Without unduly compare the hacker community and Christian community, it is
concluded as Christians and hackers today, in a world devoted to the logic of
profit, they still have much to be, as is clear from the experience of hackers
who make their faith a pulse of their creative work._

[1]
[http://www.laciviltacattolica.it/it/quaderni/articolo/2546/e...](http://www.laciviltacattolica.it/it/quaderni/articolo/2546/etica-%C2%ABhacker%C2%BB-
e-visione-cristiana/)

------
pepitablue
Wow that's a very interesting spin on the morality of hacking. Maybe the
priest should resign and become the PR person for the hacking community? ;p

I can understand the point made by the priest, but I wonder if he'd say the
same about anarchists? Since just about all governments these days are corrupt
and unsympathetic towards the plight of their constituency, then you would
think the priest would also congratulate those who are philosophically and
actively opposed to these un-Godly governments? Except...

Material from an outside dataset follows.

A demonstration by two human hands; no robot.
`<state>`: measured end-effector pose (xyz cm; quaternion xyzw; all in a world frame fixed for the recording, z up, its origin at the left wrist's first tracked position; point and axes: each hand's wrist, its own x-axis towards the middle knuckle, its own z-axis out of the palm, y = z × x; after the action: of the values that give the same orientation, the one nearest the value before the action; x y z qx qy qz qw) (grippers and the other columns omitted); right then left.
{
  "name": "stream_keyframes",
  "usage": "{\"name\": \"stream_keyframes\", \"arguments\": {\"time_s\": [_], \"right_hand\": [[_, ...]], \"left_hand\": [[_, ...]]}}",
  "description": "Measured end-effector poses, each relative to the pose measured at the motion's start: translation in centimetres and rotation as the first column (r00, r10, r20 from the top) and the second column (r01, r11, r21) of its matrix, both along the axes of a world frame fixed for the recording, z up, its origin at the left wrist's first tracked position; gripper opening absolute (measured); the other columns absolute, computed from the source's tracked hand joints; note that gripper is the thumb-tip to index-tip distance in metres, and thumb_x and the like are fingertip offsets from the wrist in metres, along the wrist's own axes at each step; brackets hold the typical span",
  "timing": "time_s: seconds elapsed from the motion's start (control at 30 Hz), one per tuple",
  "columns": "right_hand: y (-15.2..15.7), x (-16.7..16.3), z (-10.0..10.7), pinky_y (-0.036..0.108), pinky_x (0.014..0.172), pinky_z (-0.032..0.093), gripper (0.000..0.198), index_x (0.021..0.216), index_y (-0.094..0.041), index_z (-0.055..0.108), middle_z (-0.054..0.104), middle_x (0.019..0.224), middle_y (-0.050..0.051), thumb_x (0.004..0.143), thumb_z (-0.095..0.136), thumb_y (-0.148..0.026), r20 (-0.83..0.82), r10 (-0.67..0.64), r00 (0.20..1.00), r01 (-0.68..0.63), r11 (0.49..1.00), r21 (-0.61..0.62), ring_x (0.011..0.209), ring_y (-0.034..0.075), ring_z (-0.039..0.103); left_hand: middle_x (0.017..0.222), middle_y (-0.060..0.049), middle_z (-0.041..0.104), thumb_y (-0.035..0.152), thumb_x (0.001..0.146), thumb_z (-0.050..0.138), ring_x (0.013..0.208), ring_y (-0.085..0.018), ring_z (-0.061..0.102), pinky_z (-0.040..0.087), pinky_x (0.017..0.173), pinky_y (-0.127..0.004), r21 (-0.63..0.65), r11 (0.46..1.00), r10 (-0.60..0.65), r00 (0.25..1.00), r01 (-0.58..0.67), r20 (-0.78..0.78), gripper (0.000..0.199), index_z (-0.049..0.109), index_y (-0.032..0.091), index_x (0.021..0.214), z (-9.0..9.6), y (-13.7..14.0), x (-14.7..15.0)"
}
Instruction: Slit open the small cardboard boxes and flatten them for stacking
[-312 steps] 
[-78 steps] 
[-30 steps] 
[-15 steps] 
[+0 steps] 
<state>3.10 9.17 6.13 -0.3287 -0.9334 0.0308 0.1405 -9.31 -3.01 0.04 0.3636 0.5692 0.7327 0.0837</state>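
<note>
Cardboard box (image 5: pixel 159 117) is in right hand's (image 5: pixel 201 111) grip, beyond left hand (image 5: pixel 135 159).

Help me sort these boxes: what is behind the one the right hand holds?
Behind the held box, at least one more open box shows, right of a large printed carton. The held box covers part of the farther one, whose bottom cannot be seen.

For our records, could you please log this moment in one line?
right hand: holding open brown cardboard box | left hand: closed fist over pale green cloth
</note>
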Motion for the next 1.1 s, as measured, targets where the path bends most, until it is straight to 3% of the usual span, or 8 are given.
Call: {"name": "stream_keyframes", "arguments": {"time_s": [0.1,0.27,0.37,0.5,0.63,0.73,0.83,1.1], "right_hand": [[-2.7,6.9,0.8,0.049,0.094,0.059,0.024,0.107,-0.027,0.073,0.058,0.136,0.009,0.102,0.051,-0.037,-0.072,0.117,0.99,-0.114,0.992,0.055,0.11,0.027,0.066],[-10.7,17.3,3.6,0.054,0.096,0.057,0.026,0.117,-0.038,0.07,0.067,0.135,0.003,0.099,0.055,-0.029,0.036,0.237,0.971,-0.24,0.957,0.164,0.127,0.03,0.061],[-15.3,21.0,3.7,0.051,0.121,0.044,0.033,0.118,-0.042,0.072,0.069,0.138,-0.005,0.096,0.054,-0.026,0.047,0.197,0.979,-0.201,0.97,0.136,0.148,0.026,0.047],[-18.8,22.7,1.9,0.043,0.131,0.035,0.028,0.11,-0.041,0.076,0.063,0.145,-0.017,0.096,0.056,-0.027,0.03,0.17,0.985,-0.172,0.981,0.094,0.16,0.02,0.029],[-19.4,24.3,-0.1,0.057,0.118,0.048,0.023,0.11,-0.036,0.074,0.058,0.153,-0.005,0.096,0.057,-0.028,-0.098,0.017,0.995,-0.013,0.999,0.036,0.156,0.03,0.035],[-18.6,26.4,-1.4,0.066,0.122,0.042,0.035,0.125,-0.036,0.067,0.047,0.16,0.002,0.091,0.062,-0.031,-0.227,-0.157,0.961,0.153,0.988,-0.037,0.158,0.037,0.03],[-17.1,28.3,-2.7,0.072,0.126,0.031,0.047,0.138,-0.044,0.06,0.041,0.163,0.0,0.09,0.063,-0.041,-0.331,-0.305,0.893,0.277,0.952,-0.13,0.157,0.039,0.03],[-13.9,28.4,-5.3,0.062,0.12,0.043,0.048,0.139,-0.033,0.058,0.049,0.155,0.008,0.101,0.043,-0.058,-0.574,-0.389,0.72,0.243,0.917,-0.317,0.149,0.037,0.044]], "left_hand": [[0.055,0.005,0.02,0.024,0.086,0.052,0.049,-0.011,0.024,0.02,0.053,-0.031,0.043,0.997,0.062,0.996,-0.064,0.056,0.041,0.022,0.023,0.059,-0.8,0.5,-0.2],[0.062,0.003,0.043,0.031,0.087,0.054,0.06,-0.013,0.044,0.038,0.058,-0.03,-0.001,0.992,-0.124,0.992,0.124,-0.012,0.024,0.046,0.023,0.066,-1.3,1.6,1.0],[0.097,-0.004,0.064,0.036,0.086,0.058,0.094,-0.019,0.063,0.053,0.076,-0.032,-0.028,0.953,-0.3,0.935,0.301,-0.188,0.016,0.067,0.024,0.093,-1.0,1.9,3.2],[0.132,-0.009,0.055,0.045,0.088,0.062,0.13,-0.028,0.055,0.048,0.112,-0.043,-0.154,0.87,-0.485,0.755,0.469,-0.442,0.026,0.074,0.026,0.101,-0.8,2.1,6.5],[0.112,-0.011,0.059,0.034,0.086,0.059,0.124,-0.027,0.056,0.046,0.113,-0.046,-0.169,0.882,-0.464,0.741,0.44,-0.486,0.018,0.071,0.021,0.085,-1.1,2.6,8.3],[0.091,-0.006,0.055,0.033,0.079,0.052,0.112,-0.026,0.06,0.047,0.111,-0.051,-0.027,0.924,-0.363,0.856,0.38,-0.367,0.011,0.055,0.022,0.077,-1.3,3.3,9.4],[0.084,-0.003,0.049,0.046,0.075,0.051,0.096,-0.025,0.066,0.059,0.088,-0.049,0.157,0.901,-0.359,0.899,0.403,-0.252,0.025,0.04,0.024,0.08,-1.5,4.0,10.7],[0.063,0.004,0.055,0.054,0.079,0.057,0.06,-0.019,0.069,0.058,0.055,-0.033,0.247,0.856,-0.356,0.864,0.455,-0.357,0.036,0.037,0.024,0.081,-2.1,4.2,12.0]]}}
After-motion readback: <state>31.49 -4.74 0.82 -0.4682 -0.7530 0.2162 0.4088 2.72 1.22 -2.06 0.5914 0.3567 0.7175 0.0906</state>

All is fine and "Godly" until hackers or anarchists engage in destructive
behavior, which is not in line with the teachings of Jesus. This Robin Hood
idea of stealing from the rich, or even destroying property because it's owned
by "evil", is wrong because both are forms of violence, which Jesus was
against for obvious reasons - both acts violate individuals. Whether or not
these individuals deserved it or are "evil" is inconsequential: two wrongs
don't make a right. So I'm kind of disappointed that this disclaimer wasn't
brought up by the priest, if at least towards the end of his comment. There
exist more positive ways to combat negative forms of competition or scarcity
issues created by ownership of property; violation of individuals doesn't need
to be the answer. Although seeing the sketchy and hypocritical history of
Catholics, I shouldn't be too disappointed by the omission...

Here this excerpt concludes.